--- Data provided ---
###

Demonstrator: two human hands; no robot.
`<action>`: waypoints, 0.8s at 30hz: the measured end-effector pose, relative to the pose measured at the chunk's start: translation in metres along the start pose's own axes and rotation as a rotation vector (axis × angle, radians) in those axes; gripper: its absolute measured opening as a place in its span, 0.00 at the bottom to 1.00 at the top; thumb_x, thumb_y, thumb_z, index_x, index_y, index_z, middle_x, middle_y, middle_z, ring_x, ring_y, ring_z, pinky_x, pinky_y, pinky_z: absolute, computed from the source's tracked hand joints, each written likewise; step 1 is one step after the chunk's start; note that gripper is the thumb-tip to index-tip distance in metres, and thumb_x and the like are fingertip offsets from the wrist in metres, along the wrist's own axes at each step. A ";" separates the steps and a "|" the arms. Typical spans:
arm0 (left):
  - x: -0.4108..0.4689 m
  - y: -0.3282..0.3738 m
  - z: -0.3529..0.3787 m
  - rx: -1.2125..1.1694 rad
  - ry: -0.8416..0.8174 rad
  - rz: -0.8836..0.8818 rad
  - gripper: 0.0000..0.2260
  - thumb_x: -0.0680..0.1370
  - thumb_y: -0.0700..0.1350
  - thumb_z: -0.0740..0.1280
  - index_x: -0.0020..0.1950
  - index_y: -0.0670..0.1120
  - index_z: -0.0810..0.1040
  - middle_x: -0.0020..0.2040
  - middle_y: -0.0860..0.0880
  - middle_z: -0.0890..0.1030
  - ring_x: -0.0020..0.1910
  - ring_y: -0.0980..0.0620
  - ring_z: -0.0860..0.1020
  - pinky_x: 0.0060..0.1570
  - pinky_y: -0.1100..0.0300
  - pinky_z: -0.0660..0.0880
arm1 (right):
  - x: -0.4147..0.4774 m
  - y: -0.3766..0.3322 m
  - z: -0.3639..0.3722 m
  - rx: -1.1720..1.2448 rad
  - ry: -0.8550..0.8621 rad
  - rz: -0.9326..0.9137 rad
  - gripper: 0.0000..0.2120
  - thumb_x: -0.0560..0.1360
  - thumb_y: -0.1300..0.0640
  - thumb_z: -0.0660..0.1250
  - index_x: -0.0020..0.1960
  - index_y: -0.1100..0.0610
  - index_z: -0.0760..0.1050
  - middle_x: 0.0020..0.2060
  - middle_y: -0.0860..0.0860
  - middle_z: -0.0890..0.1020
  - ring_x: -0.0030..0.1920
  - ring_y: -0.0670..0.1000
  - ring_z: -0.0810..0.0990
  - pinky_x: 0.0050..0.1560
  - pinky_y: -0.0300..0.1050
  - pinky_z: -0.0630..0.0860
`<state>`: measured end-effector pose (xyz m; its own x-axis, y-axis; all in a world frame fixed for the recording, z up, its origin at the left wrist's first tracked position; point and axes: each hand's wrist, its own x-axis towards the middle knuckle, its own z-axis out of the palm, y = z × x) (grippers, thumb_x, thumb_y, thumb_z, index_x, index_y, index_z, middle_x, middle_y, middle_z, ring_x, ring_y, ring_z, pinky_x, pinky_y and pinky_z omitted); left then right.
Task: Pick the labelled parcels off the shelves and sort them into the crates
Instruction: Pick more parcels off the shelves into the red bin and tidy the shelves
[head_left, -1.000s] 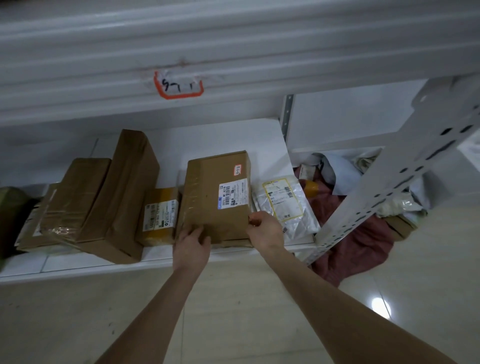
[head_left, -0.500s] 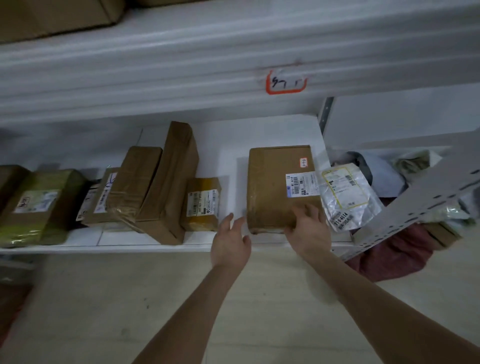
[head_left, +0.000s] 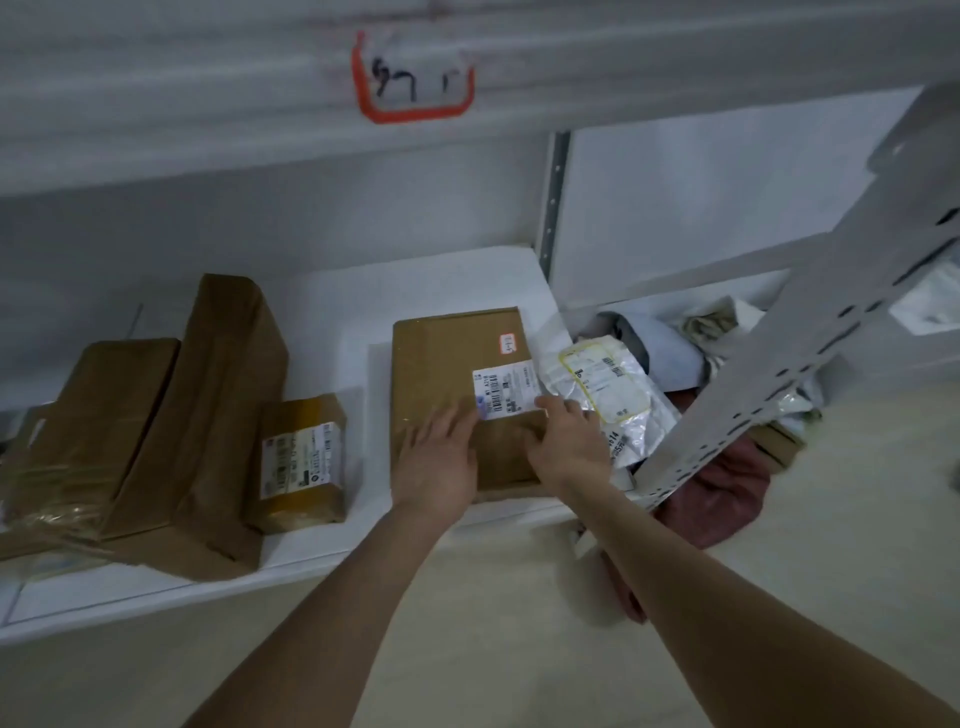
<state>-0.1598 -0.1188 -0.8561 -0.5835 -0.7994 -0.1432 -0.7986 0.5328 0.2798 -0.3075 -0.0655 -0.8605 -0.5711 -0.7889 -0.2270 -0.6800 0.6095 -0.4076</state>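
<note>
A flat brown cardboard parcel (head_left: 447, 364) with a white barcode label and a small red-edged sticker lies on the low white shelf (head_left: 332, 545). My left hand (head_left: 439, 457) lies flat on its top, fingers straight, fingertips at the label's left edge. My right hand (head_left: 569, 447) rests on the parcel's near right part, fingers touching the label's lower right corner. A white plastic mailer (head_left: 608, 395) with a yellow-bordered label leans against the parcel's right side.
To the left stand a small yellowish taped box (head_left: 298, 462), a tall brown box (head_left: 218, 410) and a flat brown box (head_left: 93, 431). A perforated grey shelf post (head_left: 779, 364) slants across the right. Behind it lie soft bags and red cloth (head_left: 722, 493). An orange-framed tag (head_left: 413, 78) marks the upper shelf.
My left hand moved from the shelf edge beside the parcel onto its top. My right hand slid up toward the label. The view shifted right and closer.
</note>
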 end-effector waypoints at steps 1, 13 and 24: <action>0.008 0.001 0.002 0.026 -0.029 -0.008 0.23 0.82 0.49 0.53 0.78 0.56 0.54 0.79 0.52 0.53 0.77 0.49 0.50 0.74 0.47 0.53 | 0.007 0.006 -0.001 0.018 0.066 -0.010 0.24 0.78 0.45 0.61 0.71 0.50 0.64 0.70 0.53 0.66 0.69 0.58 0.64 0.66 0.55 0.66; 0.017 -0.010 0.013 0.106 -0.198 -0.098 0.25 0.79 0.63 0.51 0.76 0.63 0.50 0.79 0.53 0.47 0.78 0.46 0.47 0.74 0.45 0.47 | 0.035 0.034 0.005 0.173 0.072 0.136 0.28 0.83 0.46 0.41 0.59 0.61 0.75 0.57 0.59 0.78 0.57 0.62 0.75 0.55 0.54 0.71; -0.042 0.019 0.000 0.108 0.042 -0.069 0.24 0.77 0.49 0.65 0.72 0.47 0.68 0.68 0.45 0.70 0.66 0.44 0.71 0.65 0.49 0.67 | -0.050 0.017 0.003 0.228 0.014 0.062 0.23 0.81 0.44 0.53 0.73 0.53 0.64 0.70 0.54 0.66 0.68 0.56 0.65 0.66 0.54 0.67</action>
<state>-0.1502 -0.0747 -0.8451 -0.5217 -0.8449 -0.1182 -0.8493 0.5011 0.1660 -0.2891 -0.0157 -0.8587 -0.6160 -0.7484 -0.2459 -0.5227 0.6218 -0.5833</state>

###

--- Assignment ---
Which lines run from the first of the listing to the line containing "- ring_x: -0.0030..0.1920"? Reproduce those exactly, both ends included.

--- Answer to the problem ---
Demonstrator: two human hands; no robot.
`<action>`: waypoints, 0.8s at 30hz: the measured end-effector pose, relative to the pose measured at the chunk's start: translation in metres along the start pose's own axes and rotation as a rotation vector (axis × angle, radians) in those axes; gripper: its absolute measured opening as a place in its span, 0.00 at the bottom to 1.00 at the top; thumb_x, thumb_y, thumb_z, index_x, index_y, index_z, middle_x, middle_y, middle_z, ring_x, ring_y, ring_z, pinky_x, pinky_y, pinky_z: absolute, computed from the source's tracked hand joints, each written likewise; step 1 is one step after the chunk's start; note that gripper is the thumb-tip to index-tip distance in metres, and thumb_x and the like are fingertip offsets from the wrist in metres, along the wrist's own axes at each step. A ";" separates the steps and a "|" the arms. Typical spans:
arm0 (left):
  - x: -0.4108..0.4689 m
  - y: -0.3282..0.3738 m
  - z: -0.3529..0.3787 m
  - rx: -1.2125..1.1694 rad
  - ry: -0.8416..0.8174 rad
  - rz: -0.8836..0.8818 rad
  - gripper: 0.0000..0.2260
  - thumb_x: -0.0680..0.1370
  - thumb_y: -0.0700..0.1350
  - thumb_z: -0.0740..0.1280
  - index_x: -0.0020..0.1950
  - index_y: -0.0670..0.1120
  - index_z: -0.0810..0.1040
  - middle_x: -0.0020..0.2040
  - middle_y: -0.0860..0.0880
  - middle_z: -0.0890..0.1030
  - ring_x: -0.0020..0.1910
  - ring_y: -0.0980..0.0620
  - ring_z: -0.0860..0.1020
  - pinky_x: 0.0060..0.1570
  - pinky_y: -0.1100..0.0300
  - pinky_z: -0.0660..0.0880
arm1 (right):
  - x: -0.4147..0.4774 m
  - y: -0.3766..0.3322 m
  - z: -0.3639..0.3722 m
  - rx: -1.1720..1.2448 rad
  - ry: -0.8550..0.8621 rad
  - rz: -0.9326..0.9137 rad
  - gripper: 0.0000..0.2120
  - thumb_x: -0.0560..0.1360
  - thumb_y: -0.1300..0.0640
  - thumb_z: -0.0660..0.1250
  - index_x: -0.0020..0.1960
  - index_y: -0.1100..0.0610
  - index_z: -0.0760..0.1050
  - middle_x: 0.0020..0.2060
  - middle_y: -0.0860..0.0860
  - middle_z: -0.0890..0.1020
  - ring_x: -0.0030..0.1920

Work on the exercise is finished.